Que l’Etat interdise un certain nombre de choses, on l’accepte car cela s’appelle la loi. Maintenant que la religion au nom d’un Dieu dont on suppose l’existence sans preuve matérielle et scientifique interdise, c’est sans doute plus difficile à admettre. C’est dommage de se créer de telles restrictions supplémentaires que ce soit dans l’alimentaire ou dans les actes courantes de la vie de tous les jours.
Les femmes en sont malheureusement les premières victimes. On a le droit de dire qu’on n’est pas d’accord avec de telles restrictions discriminatoires. Cette œuvre y concourt largement en citant d’ailleurs des sourates qui font d’ailleurs froid dans le dos. Je n’ai rien contre cette religion d’amour et de paix mais contre toutes les religions qui asservissent les gens au nom de certaines interprétations des textes sacrés. Finalement, quelle joie d’être libre en ayant aucune croyance. Il n’y aura pas d’erreur d’interprétation. Tout cela, ce ne sont que des chimères, point final.
Cette bd est à pleurer sur le sort de ces pauvres femmes. On va suivre l’évolution d’une jeune fille qui a gouté les espaces de liberté quand le père de famille a travaillé à Londres. C’est certain que l’Occident, cela n’a rien à voir. Le retour dans la monarchie islamiste est difficile surtout avec la présence de la muttawa, la police des mœurs qui veille à ce que le port du voile soit intégral.
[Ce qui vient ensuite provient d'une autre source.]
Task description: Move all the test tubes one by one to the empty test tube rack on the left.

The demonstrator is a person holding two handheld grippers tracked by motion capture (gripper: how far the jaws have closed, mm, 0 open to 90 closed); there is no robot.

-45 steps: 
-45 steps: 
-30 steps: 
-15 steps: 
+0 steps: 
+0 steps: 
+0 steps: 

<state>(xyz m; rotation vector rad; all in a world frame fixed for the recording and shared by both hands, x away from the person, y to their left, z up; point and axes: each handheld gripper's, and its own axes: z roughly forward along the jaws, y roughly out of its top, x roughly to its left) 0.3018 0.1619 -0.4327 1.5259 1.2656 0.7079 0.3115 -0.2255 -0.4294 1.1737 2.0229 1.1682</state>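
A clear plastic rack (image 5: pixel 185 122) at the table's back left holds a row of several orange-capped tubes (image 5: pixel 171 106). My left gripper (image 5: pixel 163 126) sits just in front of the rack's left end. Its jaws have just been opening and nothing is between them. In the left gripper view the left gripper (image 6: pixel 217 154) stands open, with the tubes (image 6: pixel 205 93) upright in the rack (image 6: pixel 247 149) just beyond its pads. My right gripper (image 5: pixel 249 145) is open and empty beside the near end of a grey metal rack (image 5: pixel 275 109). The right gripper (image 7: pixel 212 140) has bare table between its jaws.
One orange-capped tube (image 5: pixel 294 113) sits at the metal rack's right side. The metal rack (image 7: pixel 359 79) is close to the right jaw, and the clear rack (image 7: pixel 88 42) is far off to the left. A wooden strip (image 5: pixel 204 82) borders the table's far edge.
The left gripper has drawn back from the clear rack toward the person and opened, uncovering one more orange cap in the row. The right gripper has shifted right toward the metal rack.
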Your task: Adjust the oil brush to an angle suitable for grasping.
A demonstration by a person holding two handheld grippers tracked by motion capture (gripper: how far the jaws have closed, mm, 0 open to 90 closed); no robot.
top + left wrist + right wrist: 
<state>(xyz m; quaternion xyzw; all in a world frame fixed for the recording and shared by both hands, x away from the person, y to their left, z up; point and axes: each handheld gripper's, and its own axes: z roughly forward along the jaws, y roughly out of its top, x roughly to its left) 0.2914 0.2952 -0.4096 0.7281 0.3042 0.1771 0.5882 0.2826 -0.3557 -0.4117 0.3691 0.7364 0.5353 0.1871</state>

Les nouvelles technologies sont encadrées, la musique n'est pas autorisée en public, encore moins le théâtre, et la télévision par satellite est également filtrée, tandis que la ségrégation sexuelle est accentuée, et la conduite des femmes interdite. Féminisme et libertés ne font pas bon ménage.
J’ai bien entendu été sensible au message d’espoir apporté par cette bd. Cela va se concrétiser bientôt. Il était sans doute nécessaire d’en parler afin de sensibiliser le public sur ce qui se passe dans une autre partie du monde où les mœurs et coutumes sont différentes. Mais bon, il faut savoir que selon un classement totalement indépendant, l’Arabie Saoudite est l’un des pays qui respecte le moins les droits de l’homme. Les autorités considèrent toute voix dissidente comme du terrorisme. Du coup, on ne peut être qu’admiratif envers ces femmes qui ont décidé de braver le pouvoir en conduisant pendant quelques minutes. Une escapade qu’elles paieront très cher.